> Your task
Copy the entries exactly, through the "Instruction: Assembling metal" line.

:: Provided information

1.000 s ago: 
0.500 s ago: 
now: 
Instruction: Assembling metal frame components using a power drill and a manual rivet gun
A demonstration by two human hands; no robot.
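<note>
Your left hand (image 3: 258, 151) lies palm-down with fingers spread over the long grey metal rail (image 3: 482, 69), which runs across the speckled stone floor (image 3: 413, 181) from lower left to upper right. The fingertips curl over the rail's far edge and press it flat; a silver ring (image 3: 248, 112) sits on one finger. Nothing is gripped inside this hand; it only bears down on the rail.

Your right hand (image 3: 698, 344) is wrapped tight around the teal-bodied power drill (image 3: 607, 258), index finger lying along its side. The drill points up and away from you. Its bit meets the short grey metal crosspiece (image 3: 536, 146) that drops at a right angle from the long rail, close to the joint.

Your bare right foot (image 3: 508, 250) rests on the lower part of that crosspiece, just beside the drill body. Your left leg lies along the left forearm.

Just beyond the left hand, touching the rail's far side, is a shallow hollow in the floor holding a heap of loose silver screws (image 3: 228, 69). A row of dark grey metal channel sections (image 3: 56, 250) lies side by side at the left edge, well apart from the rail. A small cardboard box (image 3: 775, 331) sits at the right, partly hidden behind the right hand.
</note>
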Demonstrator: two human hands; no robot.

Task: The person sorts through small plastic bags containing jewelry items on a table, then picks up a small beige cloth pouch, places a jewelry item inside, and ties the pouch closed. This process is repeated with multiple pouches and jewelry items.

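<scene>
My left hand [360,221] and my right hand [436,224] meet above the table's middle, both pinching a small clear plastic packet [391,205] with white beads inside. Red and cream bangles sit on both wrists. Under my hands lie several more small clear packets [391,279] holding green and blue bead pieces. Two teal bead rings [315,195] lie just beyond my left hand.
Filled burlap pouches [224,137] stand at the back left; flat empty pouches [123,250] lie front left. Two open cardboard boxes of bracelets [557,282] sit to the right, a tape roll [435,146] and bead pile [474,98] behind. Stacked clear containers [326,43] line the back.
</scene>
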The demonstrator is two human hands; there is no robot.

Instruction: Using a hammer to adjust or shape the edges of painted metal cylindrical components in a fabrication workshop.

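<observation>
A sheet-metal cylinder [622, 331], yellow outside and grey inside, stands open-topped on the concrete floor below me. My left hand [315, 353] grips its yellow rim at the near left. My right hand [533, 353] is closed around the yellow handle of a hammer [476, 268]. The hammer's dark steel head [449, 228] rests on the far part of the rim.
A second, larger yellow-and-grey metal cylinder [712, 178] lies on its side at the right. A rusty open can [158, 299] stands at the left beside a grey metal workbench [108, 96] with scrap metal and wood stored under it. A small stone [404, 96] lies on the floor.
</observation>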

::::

> Solution for this exercise
1.000 s ago: 
0.500 s ago: 
now: 
Instruction: Assembling metal frame components using a power drill and a manual rivet gun

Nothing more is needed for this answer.